John Stewart has died. The world has lost the greatest singer/songwriter of our time. He is the closest thing to a hero I have had in my life. I pray for Buffy and the family.
It has been difficult to open up much about how John’s passing has affected me. I can say that I only spoke with the man a handful times. But he has been talking (singing) to me since 1969. I am just one of thousands of people who were, and still are profoundly touched by his music. So while he didn’t know me, I knew him…
Because I don’t get Bloodlines digest at home, I hadn’t heard that John was stricken until Friday when Gene Henriksen called. On Saturday morning I was driving to the re-cycling center (ok, it’s the dump) and I was listening to The Trio Years CD from the American Journey box set. During the song The New Frontier my cell phone rang and it was Gene. He told me to pull over. I stopped my truck on a desolate, cold, country road and Gene said “He’s gone”. That was about the extent of our conversation.

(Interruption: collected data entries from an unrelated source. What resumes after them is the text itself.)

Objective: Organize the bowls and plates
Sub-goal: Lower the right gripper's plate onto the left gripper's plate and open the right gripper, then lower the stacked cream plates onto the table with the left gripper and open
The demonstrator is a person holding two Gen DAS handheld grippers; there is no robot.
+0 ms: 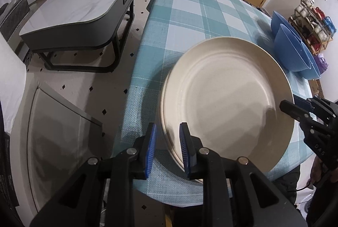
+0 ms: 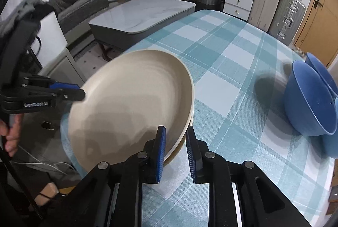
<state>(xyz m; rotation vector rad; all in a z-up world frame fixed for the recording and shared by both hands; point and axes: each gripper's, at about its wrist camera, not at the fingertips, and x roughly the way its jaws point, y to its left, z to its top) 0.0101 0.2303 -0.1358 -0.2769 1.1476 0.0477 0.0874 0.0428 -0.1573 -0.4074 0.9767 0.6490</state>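
cream plate (image 1: 228,100) tilted, rim between left hand-held gripper (image 1: 168,151) pads

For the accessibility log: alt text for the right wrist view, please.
A round cream plate, stacked on another, has its near rim between the right gripper fingers, the left gripper at its far edge. Blue plastic bowls sit to the right on the teal checked tablecloth.

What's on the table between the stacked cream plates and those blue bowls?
Nothing but bare checked tablecloth with a shadow on it, between the cream plates and the blue bowls. The right wrist view shows it best.
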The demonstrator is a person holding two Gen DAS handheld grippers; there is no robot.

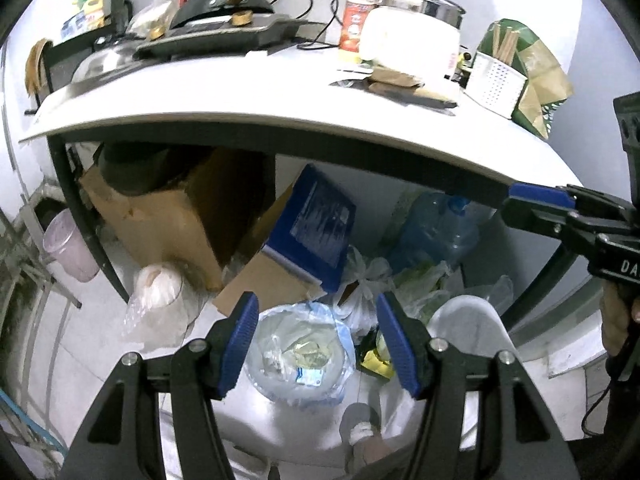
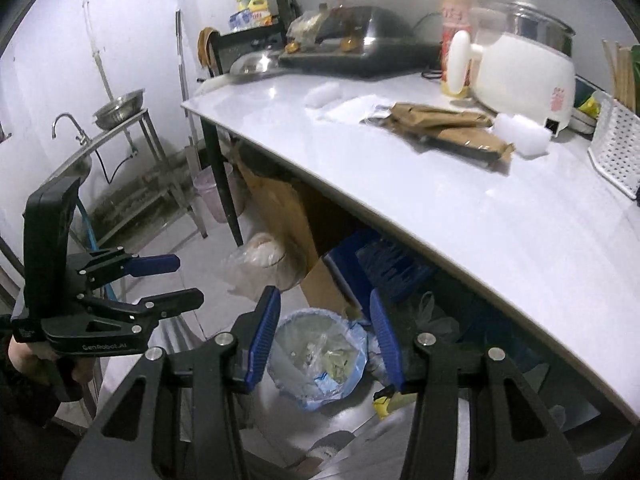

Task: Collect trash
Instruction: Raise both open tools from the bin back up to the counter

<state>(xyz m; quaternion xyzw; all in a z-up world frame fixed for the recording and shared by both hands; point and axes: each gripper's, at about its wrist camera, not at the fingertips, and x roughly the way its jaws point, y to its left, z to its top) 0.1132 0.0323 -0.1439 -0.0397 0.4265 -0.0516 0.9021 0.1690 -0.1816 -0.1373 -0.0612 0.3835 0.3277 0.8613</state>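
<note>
Both the left hand-held gripper and right hand-held gripper hang apart and empty above the lined bin; next, reach for the brown wrappers on the counter, upper right.

One counter carries the kitchen things. On it stand one white cooker, one steel pot behind it, one tall bottle with a red label, and one white perforated basket holding several chopsticks, their number unclear. Two brown paper packets lie flat on the counter, with two white foam blocks near them. One dark griddle sits at the far end. Below the counter there is one bin with a blue liner, one blue box, one large cardboard box, one big water jug and one pink bucket. Two grippers show, a left gripper and a right gripper.
</note>
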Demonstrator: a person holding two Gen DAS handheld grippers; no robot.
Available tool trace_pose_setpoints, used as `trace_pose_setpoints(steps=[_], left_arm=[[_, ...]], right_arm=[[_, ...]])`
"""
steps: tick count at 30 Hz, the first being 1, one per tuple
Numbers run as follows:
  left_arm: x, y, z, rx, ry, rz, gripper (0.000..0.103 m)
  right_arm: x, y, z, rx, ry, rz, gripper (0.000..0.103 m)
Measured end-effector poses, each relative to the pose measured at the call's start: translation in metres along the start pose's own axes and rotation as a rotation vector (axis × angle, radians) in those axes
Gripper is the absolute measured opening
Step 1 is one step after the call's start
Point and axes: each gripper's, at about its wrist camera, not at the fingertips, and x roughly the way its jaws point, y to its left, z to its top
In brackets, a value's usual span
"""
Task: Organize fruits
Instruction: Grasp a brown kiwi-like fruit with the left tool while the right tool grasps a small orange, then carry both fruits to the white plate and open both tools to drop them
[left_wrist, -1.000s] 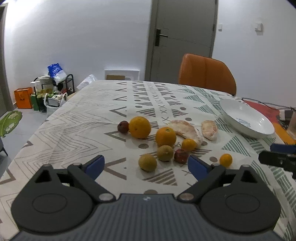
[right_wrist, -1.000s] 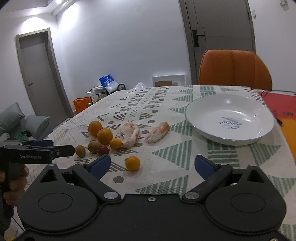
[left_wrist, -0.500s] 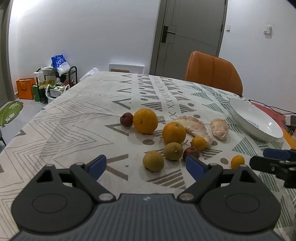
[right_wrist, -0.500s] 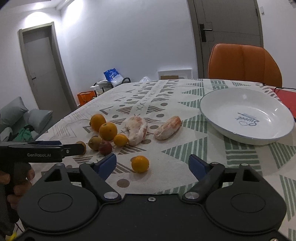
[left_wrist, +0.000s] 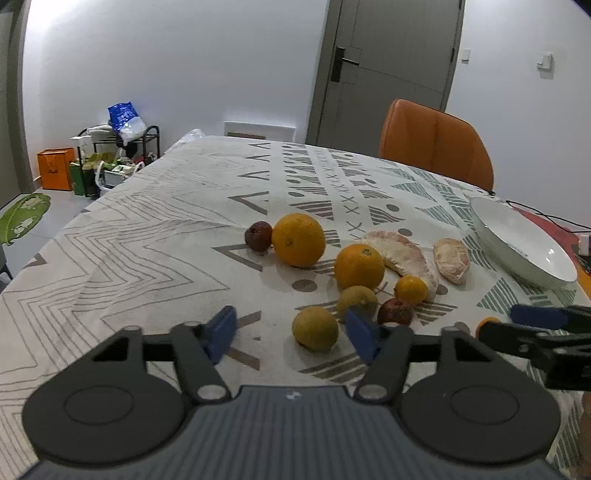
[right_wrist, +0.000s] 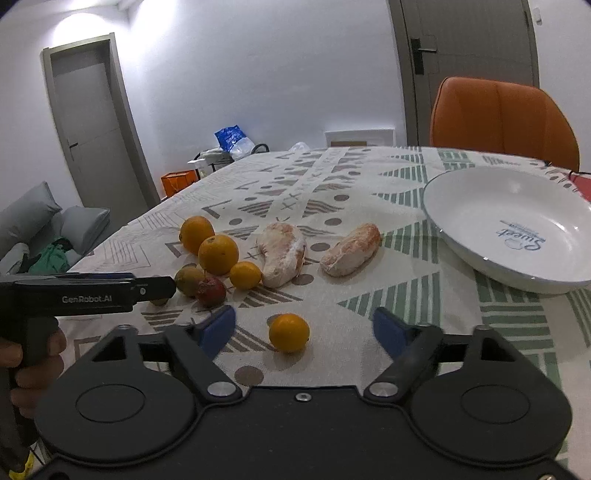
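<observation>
- With both claws spread wide and holding nothing, I'm at the reach-in step of sorting this fruit; nothing is picked yet.
- My right claw (right_wrist: 304, 326) frames the lone mandarin (right_wrist: 289, 332), which sits on the cloth (right_wrist: 388, 291) between the blue pads, nearer the left one, not touched.
- My left claw (left_wrist: 291, 330) lines up on the green-yellow fruit (left_wrist: 315, 327), just beside its right pad; whether they touch I can't tell.
- The plate (right_wrist: 480, 206) sits bare at two o'clock from my right claw, well apart from the pile.
- Cluster at eleven o'clock in the right view: two oranges, the nearer one (right_wrist: 218, 254) against a small mandarin (right_wrist: 245, 275), a dark red fruit (right_wrist: 211, 291) and a greenish one (right_wrist: 189, 280) in front.
- Two peeled pomelo pieces, the big curved one (right_wrist: 281, 253) and the smaller (right_wrist: 351, 250), lie at twelve o'clock, between pile and plate.
- From the left view, a second dark fruit (left_wrist: 259, 236) touches the far orange (left_wrist: 298, 240) at its nine o'clock side.
- Next, I reckon: right claw eases forward, centres the mandarin, pinches gently, then lifts toward the plate at two o'clock.
- It's round and will roll if one pad nudges first, so both pads should meet it together.
- The left claw should hold off or take its fruit without crossing the right's path.
</observation>
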Motion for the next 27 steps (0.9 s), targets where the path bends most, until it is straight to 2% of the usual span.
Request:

I am not ashamed to say I cried for some time, and the weird cloak of disbelief and sadness hasn’t lifted yet. Yes, there is solace in knowing he spent his remaining time with people he loved. That he played music until the end, and his grave condition lasted but a short time. John went out like the hero he is. John really is bigger than life itself.
At last count John Stewart had written forty-eight songs about or with references to angels. So it is fitting that he now takes his place “singing with the angel band…”
1 comment:
Nicely said, Tom. I cried too, and I never once had the honor of speaking with the man. But through you, he speaks/sings to me. And maybe Joe will take a turn at the keyboard while John sings with the angel band. Now there's a thought!